TASK DESCRIPTION: Provide nothing except how many lines of the data contain the word "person".

TASK INPUT:
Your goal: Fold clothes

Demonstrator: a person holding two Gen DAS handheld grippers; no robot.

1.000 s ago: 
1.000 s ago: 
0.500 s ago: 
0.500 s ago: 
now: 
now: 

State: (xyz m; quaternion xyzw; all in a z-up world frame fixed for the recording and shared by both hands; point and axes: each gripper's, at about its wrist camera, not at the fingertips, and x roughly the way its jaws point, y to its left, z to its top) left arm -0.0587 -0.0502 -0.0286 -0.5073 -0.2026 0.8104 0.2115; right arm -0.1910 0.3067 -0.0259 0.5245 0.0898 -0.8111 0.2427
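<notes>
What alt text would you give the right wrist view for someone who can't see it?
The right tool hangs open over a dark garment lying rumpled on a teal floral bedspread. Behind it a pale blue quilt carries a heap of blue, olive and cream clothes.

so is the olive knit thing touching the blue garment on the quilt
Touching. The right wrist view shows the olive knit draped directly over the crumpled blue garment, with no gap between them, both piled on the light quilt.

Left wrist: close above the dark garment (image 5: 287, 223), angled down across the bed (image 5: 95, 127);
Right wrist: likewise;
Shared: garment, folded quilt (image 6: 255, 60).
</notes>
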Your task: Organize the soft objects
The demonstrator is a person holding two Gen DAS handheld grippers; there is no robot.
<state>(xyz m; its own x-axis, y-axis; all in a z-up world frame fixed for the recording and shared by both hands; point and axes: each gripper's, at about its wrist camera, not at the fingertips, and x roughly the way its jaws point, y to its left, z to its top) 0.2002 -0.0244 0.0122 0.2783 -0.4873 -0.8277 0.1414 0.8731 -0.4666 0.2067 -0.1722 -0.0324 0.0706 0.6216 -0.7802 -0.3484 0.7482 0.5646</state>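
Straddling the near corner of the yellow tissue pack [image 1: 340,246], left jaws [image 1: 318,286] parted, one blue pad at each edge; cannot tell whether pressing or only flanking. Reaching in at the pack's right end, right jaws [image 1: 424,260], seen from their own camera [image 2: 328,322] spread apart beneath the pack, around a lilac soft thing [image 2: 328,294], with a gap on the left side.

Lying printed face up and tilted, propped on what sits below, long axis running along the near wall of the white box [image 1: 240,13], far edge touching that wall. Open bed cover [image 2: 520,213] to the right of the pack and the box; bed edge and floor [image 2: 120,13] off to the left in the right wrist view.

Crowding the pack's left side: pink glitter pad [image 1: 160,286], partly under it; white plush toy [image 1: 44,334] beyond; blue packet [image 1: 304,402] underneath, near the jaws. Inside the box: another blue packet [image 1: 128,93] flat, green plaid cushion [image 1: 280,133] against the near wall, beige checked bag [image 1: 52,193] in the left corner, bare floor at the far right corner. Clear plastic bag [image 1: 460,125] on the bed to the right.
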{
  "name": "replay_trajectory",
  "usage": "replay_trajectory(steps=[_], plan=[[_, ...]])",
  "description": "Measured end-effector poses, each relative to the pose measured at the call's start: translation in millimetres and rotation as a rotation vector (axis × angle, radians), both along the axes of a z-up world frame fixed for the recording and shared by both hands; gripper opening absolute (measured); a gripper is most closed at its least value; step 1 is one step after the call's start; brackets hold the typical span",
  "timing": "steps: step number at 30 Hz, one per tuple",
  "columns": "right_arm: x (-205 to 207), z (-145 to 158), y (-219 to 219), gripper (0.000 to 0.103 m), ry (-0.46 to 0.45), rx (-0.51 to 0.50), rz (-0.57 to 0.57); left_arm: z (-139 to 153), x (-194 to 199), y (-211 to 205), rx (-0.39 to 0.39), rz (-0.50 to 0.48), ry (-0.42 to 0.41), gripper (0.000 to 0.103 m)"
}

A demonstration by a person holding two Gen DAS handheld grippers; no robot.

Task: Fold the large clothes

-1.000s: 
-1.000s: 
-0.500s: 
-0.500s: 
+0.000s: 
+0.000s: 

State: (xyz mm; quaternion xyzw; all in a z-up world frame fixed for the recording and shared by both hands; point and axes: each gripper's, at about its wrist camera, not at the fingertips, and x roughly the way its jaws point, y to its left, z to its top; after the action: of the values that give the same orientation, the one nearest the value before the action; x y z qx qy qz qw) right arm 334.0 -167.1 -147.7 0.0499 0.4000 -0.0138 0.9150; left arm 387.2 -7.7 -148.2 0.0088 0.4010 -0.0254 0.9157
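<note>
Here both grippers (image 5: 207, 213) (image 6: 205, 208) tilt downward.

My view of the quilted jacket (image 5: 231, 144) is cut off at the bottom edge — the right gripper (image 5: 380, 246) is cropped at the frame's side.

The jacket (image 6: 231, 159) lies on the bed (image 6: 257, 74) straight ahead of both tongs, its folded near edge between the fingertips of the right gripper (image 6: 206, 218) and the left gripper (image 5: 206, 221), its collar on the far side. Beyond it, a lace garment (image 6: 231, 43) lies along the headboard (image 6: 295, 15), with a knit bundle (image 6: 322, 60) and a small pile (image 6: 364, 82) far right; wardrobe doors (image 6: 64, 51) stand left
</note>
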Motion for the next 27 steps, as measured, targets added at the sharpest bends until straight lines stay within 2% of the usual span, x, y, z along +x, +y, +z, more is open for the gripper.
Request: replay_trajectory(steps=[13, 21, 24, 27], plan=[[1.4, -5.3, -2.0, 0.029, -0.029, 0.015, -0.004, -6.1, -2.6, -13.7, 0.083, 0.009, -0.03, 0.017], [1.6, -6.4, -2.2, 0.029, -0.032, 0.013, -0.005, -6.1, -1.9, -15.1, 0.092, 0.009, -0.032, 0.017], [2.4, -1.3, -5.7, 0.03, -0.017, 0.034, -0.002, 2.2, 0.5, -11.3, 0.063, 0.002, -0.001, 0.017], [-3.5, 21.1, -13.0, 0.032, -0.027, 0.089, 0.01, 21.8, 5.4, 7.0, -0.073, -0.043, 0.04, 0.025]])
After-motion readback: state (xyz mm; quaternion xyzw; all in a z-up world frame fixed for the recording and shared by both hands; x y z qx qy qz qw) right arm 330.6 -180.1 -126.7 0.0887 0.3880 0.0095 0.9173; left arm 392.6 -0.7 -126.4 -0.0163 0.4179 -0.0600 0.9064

SOLUTION TO THE EXERCISE: 3